Incroyable! Le chef d’Etat sortant, un ancien militant communiste, a été élu au sixième tour de scrutin. Il vient à la rescousse d’un parlement en pleine déroute

Giorgio Napolitano qui, à 87 ans,

Le président italien Giorgio Napolitano a été réélu samedi pour un second mandat lors du sixième tour de scrutin, après avoir obtenu plus des 504 voix nécessaires, a constaté l’AFP. Il avait accepté de se porter candidat à la demande des responsables de plusieurs formations politiques pour sortir le pays de l’impasse.

Lorsque le chef de l’Etat, qui aura 88 ans en juin, a atteint le nombre de voix nécessaires pour sa réélection, les grands électeurs ont interrompu le dépouillement par un long applaudissement debout. M. Napolitano était soutenu par tous les grands partis, excepté le Mouvement 5 Etoiles (M5S) de Beppe Grillo.

«Aujourd’hui est une journée importante pour notre République.

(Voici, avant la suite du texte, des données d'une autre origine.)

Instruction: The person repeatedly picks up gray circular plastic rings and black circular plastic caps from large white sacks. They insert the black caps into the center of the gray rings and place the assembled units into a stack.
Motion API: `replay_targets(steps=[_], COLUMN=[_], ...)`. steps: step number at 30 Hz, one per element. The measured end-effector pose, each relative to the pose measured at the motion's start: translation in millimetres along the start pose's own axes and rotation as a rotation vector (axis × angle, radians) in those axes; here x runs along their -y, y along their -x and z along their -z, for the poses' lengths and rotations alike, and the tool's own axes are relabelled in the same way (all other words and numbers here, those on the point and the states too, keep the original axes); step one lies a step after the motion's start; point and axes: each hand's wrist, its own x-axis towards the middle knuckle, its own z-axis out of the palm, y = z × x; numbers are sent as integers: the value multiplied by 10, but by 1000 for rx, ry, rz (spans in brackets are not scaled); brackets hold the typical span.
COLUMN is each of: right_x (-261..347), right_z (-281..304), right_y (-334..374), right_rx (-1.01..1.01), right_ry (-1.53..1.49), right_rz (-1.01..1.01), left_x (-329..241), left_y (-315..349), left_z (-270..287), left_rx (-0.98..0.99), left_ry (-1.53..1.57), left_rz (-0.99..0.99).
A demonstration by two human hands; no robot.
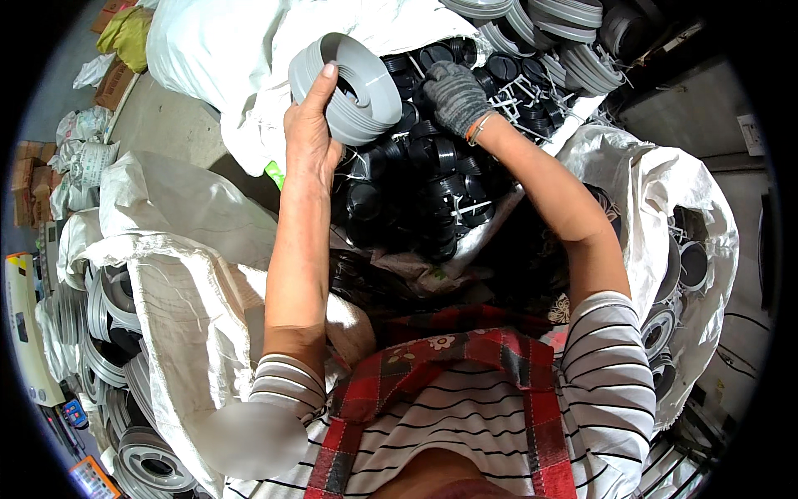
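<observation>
My bare left hand is closed round the wall of a grey plastic ribbed ring, thumb on its rim. The ring is tilted and held up over the left edge of a pile of black plastic threaded caps. In a grey knit glove, my right hand reaches to the far part of that pile. Its fingers curl down among the caps, and their tips are partly hidden, so what they hold cannot be made out. Thin white plastic sprues lie among the caps beside the glove.
White woven sacks stand around me: one at the left, one at the right, one at the back. Stacked grey rings lie at the far right. More grey rings fill the lower left.
</observation>
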Motion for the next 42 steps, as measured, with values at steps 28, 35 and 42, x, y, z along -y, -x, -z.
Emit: replay_targets(steps=[28, 35, 42], right_x=[176, 225, 117], right_z=[934, 933, 1085], right_y=[438, 438, 457], right_rx=[-209, -339, -286], right_ry=[-462, -621, -419], right_rz=[193, 0, 267], left_x=[164, 205, 117], left_y=[216, 278, 275], left_z=[-173, -180, -122], left_rx=[364, 390, 434], left_ry=[-179, -420, -389], left_rz=[317, 64, 167])
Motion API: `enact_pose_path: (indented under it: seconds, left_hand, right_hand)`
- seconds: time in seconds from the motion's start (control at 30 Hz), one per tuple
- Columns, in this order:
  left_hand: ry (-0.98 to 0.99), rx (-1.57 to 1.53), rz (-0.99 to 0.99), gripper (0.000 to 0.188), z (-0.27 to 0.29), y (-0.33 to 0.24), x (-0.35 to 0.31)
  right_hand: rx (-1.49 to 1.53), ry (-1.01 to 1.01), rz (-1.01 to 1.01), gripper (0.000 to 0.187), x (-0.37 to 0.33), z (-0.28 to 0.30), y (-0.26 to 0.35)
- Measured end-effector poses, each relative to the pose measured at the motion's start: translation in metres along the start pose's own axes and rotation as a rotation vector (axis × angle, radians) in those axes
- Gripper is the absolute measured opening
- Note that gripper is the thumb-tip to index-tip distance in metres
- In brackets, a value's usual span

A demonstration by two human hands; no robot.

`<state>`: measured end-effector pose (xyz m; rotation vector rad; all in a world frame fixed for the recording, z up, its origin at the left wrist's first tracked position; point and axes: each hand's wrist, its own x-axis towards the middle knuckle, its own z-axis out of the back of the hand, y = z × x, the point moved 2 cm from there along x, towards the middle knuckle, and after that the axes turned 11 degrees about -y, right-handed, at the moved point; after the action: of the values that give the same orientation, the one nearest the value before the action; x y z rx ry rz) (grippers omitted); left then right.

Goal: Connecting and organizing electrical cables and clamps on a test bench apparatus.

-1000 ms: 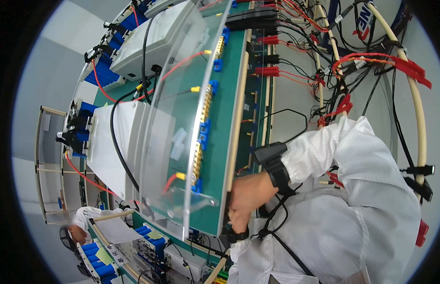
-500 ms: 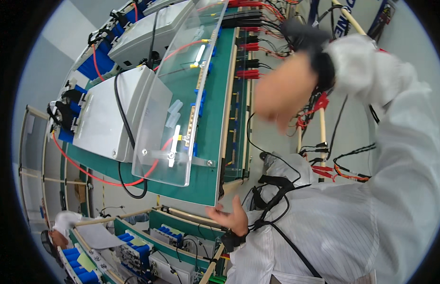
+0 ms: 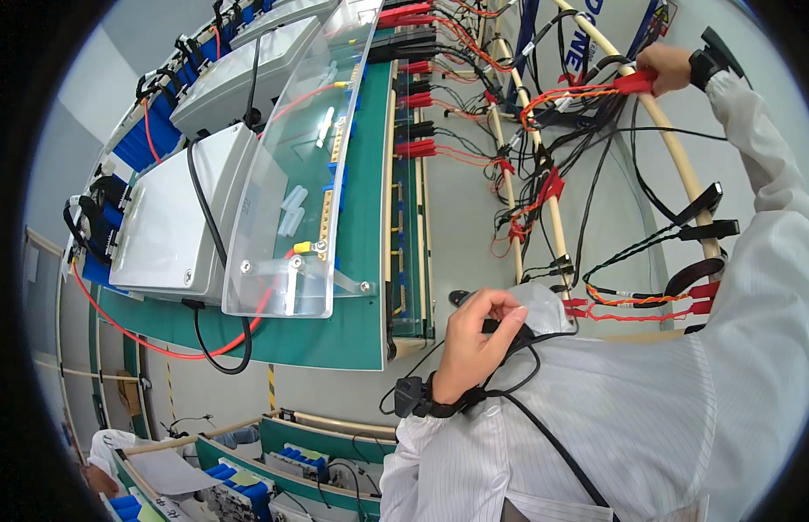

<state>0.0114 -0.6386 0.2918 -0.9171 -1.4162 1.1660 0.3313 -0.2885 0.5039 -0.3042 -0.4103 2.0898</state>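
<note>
At the upper right, my right hand [image 3: 667, 68] is closed around a red crocodile clip [image 3: 635, 83] on red and orange wires, beside a cream-coloured pipe rail [image 3: 674, 157]. My left hand [image 3: 474, 339] is in front of my body, its fingers curled and the thumb close to them. A black cord and strap [image 3: 526, 341] lie just behind it; whether the fingers hold anything is hidden. To its left is a green board [image 3: 352, 335] bearing a clear plastic cover [image 3: 282, 291] and a light grey box [image 3: 182, 217].
More red clips [image 3: 416, 149] and black clips line the board's right edge. Tangled cables hang among the rails. Red cable [image 3: 134, 326] and black cable [image 3: 223, 370] loop past the board's near edge. Another rack [image 3: 335, 431] with blue battery cells stands below, beside another person's sleeve [image 3: 113, 448].
My right hand has moved up and right, and now grips a red clip. My left hand has left the board's corner, moved up and right toward my body, and curled its fingers.
</note>
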Motion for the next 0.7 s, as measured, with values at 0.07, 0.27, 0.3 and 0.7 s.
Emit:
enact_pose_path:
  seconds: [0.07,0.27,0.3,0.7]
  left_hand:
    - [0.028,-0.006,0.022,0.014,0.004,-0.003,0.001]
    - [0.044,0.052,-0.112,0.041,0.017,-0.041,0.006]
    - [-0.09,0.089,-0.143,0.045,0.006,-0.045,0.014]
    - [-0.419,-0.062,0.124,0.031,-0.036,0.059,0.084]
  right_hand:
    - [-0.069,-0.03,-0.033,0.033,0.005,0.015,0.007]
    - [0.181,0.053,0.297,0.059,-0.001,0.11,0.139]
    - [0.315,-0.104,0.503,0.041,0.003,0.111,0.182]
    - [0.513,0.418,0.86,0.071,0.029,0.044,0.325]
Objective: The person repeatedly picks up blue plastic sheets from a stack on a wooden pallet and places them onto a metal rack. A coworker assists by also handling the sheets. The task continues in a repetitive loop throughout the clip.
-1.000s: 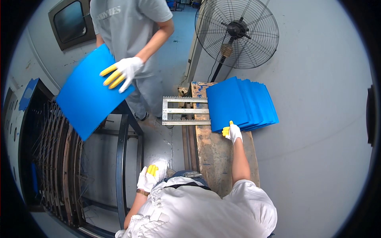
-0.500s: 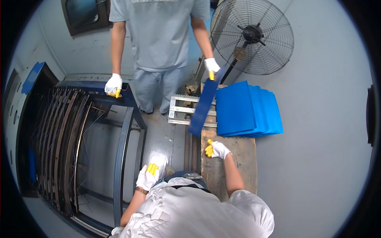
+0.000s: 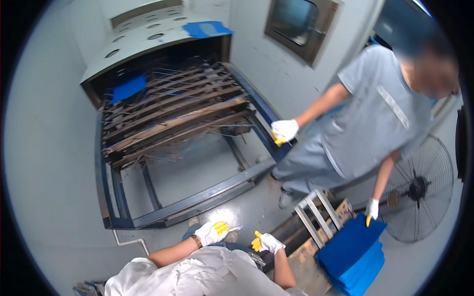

Je remercie le président Giorgio Napolitano pour son sens du devoir et sa générosité personnelle et politique qui lui a fait accepter de poursuivre son engagement dans un contexte aussi difficile et incertain», a réagi le chef de la droite Silvio Berlusconi. Dans le même temps, des centaines de partisans de l’autre candidat, Stefano Rodotà, dont le nom avait été proposé par les contestataires du M5S, se sont mis à crier «Bouffons, bouffons!», «Honte!» tout en scandant le nom de leur favori.

Selon un résultat définitif non officiel, M. Napolitano a obtenu 739 voix des 1007 grands électeurs. A 87 ans, il est déjà l’un des chefs d’Etat les plus âgés au monde. Il est réélu pour un mandat de sept ans, mais les observateurs s’attendent à le voir démissionner une fois la crise politique résolue en Italie.

Le président italien est un ancien militant communiste, fervent défenseur du sud défavorisé du pays. Il avait déjà été propulsé sur le devant de la scène en 2011, en pleine tempête de la zone euro.

En Italie, le chef de l’Etat n’a pas de pouvoir réel, il est le garant de la Constitution et joue essentiellement un rôle de «notaire», signant les lois et décrets. Mais M. Napolitano s’est taillé un rôle de premier plan grâce à son prestige personnel reconnu par l’ensemble de la classe politique et de la population.

En particulier en novembre 2011, alors que l’Italie était au bord de la faillite. A cette époque, Silvio Berlusconi, accusé d’avoir miné la crédibilité de son pays, démissionne. Plusieurs options s’offrent alors au chef de l’Etat, de la dissolution des chambres à la nomination d’un autre exécutif.

M. Napolitano décide alors de ne pas recourir aux urnes et de placer l’ex-commissaire européen Mario Monti à la tête d’un gouvernement technique.

Troisième économie de la zone euro, l’Italie continue de s’enfoncer dans la crise politique depuis les élections législatives de fin février qui n’ont dégagé aucune majorité claire. «La République est suspendue au-dessus du vide», titre le Corriere della Sera, premier quotidien de la péninsule.

Le Parti démocrate (PD) de Pier Luigi Bersani avait décidé dès vendredi soir, après l’échec de son candidat, M. Prodi, de voter blanc lors ducinquième scrutin de samedi matin.

M. Prodi, 73 ans, deux fois chef du gouvernement italien et ancien président de la Commission européenne, n’a recueilli que 395 voix lors du quatrième scrutin présidentiel vendredi soir, soit une centaine de moins que le nombre total des grands électeurs du PD qui avait avancé sa candidature.

Les têtes ont commencé à rouler immédiatement dans la soirée: M. Bersani a annoncé sa démission qui sera effective dès qu’un chef de l’Etat sera élu, la présidente du PD, Rosy Bindi, a démissionné elle aussi et M. Prodi a retiré sa candidature face à la trahison des membres de son propre parti.